*Data for the task*.
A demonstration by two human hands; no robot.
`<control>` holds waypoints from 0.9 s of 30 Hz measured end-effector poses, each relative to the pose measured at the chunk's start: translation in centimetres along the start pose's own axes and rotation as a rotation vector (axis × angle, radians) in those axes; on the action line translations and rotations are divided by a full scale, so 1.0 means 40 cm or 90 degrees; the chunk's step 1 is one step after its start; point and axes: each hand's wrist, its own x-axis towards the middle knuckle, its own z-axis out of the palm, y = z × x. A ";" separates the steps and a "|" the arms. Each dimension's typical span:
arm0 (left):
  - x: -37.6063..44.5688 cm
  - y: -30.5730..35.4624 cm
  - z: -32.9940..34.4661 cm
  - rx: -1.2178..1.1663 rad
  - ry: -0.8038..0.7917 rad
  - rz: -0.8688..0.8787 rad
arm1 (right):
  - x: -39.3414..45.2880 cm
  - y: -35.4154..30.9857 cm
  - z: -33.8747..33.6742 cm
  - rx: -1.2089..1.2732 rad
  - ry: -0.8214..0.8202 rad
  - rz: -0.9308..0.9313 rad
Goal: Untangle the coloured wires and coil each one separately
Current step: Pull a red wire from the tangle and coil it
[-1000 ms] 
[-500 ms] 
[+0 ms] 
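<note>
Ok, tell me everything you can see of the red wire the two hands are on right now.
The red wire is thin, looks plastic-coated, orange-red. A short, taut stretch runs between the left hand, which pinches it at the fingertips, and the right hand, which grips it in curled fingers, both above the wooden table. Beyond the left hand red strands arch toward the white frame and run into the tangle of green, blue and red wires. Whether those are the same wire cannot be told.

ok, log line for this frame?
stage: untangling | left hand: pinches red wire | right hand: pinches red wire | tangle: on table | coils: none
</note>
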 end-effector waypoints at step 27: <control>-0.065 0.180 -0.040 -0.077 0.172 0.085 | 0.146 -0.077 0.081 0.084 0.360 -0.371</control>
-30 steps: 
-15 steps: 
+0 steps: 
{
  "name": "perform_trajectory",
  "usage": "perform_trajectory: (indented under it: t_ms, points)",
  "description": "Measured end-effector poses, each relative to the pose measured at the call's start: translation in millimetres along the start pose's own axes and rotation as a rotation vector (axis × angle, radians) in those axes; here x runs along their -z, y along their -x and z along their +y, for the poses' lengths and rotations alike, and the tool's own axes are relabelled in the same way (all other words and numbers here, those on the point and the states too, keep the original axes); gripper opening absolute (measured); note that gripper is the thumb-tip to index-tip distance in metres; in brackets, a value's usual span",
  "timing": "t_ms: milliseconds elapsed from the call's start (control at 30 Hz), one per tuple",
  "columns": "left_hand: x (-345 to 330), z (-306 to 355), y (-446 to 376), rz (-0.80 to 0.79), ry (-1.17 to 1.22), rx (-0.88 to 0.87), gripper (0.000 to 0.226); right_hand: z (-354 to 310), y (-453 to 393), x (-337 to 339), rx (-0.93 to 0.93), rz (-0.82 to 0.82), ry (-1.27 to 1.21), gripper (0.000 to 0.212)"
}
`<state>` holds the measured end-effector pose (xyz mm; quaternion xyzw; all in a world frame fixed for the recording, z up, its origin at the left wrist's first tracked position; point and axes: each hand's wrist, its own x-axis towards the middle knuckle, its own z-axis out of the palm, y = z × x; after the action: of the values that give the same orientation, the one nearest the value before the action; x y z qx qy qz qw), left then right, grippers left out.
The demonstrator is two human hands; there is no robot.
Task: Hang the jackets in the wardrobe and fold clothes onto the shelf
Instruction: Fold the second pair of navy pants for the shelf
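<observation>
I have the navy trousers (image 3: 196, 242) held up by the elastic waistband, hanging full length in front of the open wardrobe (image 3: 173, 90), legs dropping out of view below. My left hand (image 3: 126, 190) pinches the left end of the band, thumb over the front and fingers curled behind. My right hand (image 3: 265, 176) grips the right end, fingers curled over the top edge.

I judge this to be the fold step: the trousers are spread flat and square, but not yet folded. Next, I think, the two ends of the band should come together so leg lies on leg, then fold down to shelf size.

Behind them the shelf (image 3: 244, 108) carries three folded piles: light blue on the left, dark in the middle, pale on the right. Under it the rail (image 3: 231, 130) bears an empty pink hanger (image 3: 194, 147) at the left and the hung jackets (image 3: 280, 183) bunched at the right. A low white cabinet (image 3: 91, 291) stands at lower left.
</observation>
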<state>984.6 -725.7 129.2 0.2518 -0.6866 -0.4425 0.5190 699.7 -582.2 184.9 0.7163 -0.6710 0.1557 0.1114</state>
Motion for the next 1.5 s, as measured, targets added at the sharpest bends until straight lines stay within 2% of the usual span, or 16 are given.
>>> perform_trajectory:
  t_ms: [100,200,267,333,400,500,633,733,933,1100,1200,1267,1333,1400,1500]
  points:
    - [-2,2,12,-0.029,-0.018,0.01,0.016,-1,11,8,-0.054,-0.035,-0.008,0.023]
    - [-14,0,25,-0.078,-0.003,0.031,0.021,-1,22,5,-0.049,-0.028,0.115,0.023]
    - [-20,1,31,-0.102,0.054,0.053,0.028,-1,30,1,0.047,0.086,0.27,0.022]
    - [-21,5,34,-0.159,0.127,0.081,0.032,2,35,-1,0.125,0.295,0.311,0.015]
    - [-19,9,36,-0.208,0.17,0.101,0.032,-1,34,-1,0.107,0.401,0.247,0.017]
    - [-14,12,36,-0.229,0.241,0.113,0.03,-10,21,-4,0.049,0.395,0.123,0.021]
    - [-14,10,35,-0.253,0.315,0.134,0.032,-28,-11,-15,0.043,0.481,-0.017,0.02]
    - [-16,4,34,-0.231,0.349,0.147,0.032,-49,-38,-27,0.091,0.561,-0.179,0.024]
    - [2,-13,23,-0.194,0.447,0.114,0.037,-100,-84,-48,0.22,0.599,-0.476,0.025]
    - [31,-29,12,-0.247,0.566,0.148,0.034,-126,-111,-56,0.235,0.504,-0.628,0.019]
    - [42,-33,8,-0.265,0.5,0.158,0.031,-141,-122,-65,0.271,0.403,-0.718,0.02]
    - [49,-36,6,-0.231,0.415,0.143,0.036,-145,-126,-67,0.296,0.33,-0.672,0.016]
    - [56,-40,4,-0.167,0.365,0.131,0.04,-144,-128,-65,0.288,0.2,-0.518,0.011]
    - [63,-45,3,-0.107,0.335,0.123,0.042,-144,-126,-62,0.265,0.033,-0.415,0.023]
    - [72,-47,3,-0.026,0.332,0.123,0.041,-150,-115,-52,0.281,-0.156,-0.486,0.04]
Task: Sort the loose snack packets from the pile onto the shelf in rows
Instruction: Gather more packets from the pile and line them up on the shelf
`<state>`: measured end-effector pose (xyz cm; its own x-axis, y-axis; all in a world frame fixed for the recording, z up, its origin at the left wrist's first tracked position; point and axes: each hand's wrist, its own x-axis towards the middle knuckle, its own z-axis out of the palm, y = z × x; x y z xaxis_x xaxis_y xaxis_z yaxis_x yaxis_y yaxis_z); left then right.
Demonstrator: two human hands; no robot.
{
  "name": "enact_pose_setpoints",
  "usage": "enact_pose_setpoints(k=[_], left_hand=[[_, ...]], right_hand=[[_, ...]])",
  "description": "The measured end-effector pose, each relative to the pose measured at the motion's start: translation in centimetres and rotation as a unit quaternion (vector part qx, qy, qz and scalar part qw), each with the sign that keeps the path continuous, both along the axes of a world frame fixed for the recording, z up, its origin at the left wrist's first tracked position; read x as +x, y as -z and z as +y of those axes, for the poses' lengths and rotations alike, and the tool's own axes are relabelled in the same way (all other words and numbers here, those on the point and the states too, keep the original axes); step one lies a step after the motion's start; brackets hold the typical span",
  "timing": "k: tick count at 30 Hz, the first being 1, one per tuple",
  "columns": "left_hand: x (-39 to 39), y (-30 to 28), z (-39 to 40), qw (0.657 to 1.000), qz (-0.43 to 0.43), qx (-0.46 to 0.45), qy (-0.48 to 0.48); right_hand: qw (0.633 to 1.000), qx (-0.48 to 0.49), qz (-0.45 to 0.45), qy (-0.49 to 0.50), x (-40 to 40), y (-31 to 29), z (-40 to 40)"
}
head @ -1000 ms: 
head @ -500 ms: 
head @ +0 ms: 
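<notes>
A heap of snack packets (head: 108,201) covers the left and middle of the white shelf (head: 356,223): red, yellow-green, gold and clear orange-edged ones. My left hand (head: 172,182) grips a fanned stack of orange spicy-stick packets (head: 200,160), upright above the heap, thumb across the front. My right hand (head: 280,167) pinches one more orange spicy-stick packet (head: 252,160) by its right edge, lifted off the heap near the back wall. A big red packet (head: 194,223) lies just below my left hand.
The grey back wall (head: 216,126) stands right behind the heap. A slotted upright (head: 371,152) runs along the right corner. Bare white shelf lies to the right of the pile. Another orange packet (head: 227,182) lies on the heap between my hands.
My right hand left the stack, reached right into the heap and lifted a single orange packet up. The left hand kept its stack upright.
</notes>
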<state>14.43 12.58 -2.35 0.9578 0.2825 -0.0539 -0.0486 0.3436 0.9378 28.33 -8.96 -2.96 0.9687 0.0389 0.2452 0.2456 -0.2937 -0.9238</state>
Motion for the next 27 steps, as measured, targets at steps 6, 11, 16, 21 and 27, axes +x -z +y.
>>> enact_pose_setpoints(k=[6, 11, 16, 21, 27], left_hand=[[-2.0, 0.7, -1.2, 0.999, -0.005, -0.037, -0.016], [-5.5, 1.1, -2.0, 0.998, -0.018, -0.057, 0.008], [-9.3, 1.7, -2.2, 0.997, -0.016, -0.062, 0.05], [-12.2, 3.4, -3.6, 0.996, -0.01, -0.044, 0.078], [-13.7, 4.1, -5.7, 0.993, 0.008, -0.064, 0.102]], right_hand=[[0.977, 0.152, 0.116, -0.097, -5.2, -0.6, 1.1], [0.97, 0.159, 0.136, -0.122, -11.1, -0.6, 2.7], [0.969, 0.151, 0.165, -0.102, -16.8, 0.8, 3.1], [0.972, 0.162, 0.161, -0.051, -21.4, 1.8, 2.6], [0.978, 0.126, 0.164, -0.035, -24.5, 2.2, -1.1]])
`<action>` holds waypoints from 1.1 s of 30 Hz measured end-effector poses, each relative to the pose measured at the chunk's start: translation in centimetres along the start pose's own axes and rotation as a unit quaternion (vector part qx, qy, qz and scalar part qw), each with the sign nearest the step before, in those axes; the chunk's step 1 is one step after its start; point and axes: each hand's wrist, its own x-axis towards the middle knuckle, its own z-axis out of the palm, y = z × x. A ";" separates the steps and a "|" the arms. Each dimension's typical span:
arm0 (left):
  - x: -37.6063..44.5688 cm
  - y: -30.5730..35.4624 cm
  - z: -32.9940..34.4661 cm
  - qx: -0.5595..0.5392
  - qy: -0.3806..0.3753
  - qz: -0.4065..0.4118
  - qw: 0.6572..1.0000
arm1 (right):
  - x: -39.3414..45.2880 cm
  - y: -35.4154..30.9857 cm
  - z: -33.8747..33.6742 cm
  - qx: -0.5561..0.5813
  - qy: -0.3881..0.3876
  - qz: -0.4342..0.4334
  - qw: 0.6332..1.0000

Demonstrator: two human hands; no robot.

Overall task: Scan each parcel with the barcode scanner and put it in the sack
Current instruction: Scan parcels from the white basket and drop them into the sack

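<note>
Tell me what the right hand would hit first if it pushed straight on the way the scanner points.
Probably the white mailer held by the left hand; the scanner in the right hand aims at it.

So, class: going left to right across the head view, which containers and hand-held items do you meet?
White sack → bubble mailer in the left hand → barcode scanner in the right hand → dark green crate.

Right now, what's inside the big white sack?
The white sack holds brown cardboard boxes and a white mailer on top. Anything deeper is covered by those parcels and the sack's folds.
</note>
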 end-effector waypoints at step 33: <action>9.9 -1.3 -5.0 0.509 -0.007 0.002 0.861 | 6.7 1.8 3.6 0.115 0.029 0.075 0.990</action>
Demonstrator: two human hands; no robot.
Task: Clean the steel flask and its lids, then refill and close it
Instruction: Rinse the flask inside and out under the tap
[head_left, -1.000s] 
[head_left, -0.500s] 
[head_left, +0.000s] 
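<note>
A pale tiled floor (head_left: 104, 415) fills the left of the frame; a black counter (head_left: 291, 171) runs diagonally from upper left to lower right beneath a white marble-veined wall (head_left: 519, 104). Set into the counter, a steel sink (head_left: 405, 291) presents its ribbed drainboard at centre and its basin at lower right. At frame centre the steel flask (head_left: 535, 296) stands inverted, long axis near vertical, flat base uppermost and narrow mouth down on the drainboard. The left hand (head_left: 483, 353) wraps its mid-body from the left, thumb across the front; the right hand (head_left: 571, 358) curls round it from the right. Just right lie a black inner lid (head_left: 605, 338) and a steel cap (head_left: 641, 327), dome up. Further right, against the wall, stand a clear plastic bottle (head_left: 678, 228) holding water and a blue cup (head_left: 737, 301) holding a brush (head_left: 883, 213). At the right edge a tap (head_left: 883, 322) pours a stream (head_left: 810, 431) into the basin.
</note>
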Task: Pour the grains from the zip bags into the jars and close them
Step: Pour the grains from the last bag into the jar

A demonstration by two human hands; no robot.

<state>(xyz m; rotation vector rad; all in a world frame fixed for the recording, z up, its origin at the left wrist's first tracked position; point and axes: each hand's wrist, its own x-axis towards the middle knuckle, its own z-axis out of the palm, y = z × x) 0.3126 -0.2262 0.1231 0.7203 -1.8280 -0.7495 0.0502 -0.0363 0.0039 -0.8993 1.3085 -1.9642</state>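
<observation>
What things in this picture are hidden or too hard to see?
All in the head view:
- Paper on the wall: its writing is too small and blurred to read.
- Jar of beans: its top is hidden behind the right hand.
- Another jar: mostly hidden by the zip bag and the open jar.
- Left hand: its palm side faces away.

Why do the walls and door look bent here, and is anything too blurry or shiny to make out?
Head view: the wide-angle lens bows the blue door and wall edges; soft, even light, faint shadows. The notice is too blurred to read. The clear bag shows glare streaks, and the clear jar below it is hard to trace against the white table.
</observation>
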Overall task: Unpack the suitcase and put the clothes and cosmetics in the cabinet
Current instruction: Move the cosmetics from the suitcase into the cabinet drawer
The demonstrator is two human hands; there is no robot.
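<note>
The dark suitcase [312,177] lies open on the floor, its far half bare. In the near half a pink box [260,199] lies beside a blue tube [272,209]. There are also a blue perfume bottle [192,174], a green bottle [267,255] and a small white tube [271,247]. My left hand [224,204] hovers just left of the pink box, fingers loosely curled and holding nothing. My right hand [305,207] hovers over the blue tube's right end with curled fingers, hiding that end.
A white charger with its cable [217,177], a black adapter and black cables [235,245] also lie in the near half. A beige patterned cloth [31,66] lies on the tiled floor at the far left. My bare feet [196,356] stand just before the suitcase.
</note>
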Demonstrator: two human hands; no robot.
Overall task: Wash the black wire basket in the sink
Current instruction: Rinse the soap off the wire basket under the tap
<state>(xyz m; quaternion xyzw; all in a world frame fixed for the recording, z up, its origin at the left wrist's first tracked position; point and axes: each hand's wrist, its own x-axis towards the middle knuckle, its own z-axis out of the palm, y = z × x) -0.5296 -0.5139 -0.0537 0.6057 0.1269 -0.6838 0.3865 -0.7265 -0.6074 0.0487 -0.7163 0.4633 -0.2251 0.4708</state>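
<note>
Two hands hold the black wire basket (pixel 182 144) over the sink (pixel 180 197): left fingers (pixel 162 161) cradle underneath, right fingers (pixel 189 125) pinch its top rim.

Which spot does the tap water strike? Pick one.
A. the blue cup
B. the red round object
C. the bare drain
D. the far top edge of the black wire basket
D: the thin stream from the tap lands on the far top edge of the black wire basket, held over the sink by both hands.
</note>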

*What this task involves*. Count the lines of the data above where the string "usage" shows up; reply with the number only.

*Result*. 2